• Exercise input:
"""

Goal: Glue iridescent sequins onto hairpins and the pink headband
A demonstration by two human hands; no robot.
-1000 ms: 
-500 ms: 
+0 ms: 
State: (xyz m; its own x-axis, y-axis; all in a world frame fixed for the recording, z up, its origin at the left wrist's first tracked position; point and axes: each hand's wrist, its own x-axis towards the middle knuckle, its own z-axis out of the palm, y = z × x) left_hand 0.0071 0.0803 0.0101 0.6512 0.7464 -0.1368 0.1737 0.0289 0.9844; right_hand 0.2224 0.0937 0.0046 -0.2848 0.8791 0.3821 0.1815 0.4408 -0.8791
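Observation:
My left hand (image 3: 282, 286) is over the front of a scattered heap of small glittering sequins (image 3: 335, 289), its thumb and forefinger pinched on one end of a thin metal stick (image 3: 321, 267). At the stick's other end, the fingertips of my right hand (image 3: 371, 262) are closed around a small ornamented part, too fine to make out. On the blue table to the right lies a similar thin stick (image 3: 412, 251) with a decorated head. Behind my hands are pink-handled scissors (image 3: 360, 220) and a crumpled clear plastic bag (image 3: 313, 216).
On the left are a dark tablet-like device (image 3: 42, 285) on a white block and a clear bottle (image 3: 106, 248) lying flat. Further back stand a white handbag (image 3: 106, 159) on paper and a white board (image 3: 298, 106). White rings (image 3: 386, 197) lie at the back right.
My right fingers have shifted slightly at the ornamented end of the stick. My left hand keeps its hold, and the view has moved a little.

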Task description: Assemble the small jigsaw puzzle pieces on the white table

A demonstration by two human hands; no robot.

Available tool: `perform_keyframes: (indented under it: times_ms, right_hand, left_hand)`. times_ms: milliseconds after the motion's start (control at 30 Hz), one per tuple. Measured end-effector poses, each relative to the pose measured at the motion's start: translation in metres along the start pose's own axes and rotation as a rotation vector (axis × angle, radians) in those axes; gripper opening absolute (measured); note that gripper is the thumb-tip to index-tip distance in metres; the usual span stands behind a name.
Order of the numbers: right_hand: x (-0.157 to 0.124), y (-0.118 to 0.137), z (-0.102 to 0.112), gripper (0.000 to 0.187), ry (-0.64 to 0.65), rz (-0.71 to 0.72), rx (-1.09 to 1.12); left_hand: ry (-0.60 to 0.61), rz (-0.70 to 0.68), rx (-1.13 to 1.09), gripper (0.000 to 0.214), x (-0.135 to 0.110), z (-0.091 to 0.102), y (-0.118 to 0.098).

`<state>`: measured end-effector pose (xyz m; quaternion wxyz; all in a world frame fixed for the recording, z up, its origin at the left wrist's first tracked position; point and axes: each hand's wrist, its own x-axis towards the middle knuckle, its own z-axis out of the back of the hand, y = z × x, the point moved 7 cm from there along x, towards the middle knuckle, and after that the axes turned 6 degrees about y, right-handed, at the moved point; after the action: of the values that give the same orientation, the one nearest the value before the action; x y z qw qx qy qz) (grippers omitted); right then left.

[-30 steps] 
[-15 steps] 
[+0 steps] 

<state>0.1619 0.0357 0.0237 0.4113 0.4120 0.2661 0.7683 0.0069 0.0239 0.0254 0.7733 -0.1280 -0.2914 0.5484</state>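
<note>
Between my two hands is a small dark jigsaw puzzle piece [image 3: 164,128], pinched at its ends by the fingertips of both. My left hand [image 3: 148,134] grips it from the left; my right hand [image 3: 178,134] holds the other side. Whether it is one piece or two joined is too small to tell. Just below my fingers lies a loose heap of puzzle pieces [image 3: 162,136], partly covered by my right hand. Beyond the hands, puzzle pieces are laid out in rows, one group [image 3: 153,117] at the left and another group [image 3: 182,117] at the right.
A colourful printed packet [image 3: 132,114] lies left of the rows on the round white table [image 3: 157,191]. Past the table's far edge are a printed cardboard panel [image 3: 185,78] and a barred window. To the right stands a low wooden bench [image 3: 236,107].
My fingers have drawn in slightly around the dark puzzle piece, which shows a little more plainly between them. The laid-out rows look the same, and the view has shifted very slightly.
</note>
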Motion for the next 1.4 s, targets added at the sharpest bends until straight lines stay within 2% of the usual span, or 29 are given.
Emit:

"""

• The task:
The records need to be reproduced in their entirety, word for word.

• Solution to this exercise:
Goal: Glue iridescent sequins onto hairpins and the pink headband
A demonstration by two human hands; no robot.
-1000 ms: 
-500 ms: 
+0 ms: 
State: (xyz m; its own x-axis, y-axis; all in a world frame fixed for the recording, z up, its origin at the left wrist's first tracked position; point and axes: each hand's wrist, its own x-axis towards the middle knuckle, its own z-axis out of the palm, y = z × x) left_hand 0.0071 0.0803 0.0101 0.6512 0.7464 -0.1368 0.1737 0.0289 0.9844; right_hand 0.2224 0.0937 0.0046 -0.2848 0.8791 0.3821 0.1815 0.4408 -0.8791
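Observation:
My left hand (image 3: 282, 286) is over the front of a scattered heap of small glittering sequins (image 3: 335, 289), its thumb and forefinger pinched on one end of a thin metal stick (image 3: 321, 267). At the stick's other end, the fingertips of my right hand (image 3: 371, 262) are closed around a small ornamented part, too fine to make out. On the blue table to the right lies a similar thin stick (image 3: 412, 251) with a decorated head. Behind my hands are pink-handled scissors (image 3: 360, 220) and a crumpled clear plastic bag (image 3: 313, 216).
On the left are a dark tablet-like device (image 3: 42, 285) on a white block and a clear bottle (image 3: 106, 248) lying flat. Further back stand a white handbag (image 3: 106, 159) on paper and a white board (image 3: 298, 106). White rings (image 3: 386, 197) lie at the back right.
My right fingers have shifted slightly at the ornamented end of the stick. My left hand keeps its hold, and the view has moved a little.
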
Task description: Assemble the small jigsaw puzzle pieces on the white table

A demonstration by two human hands; no robot.

Available tool: `perform_keyframes: (indented under it: times_ms, right_hand, left_hand)`. times_ms: milliseconds after the motion's start (control at 30 Hz), one per tuple. Measured end-effector poses, each relative to the pose measured at the motion's start: translation in metres along the start pose's own axes and rotation as a rotation vector (axis × angle, radians) in those axes; gripper opening absolute (measured); note that gripper is the thumb-tip to index-tip distance in metres; the usual span stands behind a name.
Order of the numbers: right_hand: x (-0.157 to 0.124), y (-0.118 to 0.137), z (-0.102 to 0.112), gripper (0.000 to 0.187), ry (-0.64 to 0.65), rz (-0.71 to 0.72), rx (-1.09 to 1.12); left_hand: ry (-0.60 to 0.61), rz (-0.70 to 0.68), rx (-1.13 to 1.09), gripper (0.000 to 0.214), x (-0.135 to 0.110), z (-0.091 to 0.102), y (-0.118 to 0.098).

`<state>`: measured end-effector pose (xyz m; quaternion wxyz; all in a world frame fixed for the recording, z up, its origin at the left wrist's first tracked position; point and axes: each hand's wrist, its own x-axis towards the middle knuckle, its own z-axis out of the back of the hand, y = z × x, the point moved 7 cm from there along x, towards the middle knuckle, and after that the axes turned 6 degrees about y, right-handed, at the moved point; after the action: of the values that give the same orientation, the one nearest the value before the action; x y z qw qx qy qz) (grippers omitted); right then left.

[-30 steps] 
[-15 steps] 
[+0 steps] 

<state>0.1619 0.0357 0.0237 0.4113 0.4120 0.2661 0.7683 0.0069 0.0239 0.0254 0.7733 -0.1280 -0.2914 0.5484</state>
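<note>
Between my two hands is a small dark jigsaw puzzle piece [image 3: 164,128], pinched at its ends by the fingertips of both. My left hand [image 3: 148,134] grips it from the left; my right hand [image 3: 178,134] holds the other side. Whether it is one piece or two joined is too small to tell. Just below my fingers lies a loose heap of puzzle pieces [image 3: 162,136], partly covered by my right hand. Beyond the hands, puzzle pieces are laid out in rows, one group [image 3: 153,117] at the left and another group [image 3: 182,117] at the right.
A colourful printed packet [image 3: 132,114] lies left of the rows on the round white table [image 3: 157,191]. Past the table's far edge are a printed cardboard panel [image 3: 185,78] and a barred window. To the right stands a low wooden bench [image 3: 236,107].
My fingers have drawn in slightly around the dark puzzle piece, which shows a little more plainly between them. The laid-out rows look the same, and the view has shifted very slightly.
</note>
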Motion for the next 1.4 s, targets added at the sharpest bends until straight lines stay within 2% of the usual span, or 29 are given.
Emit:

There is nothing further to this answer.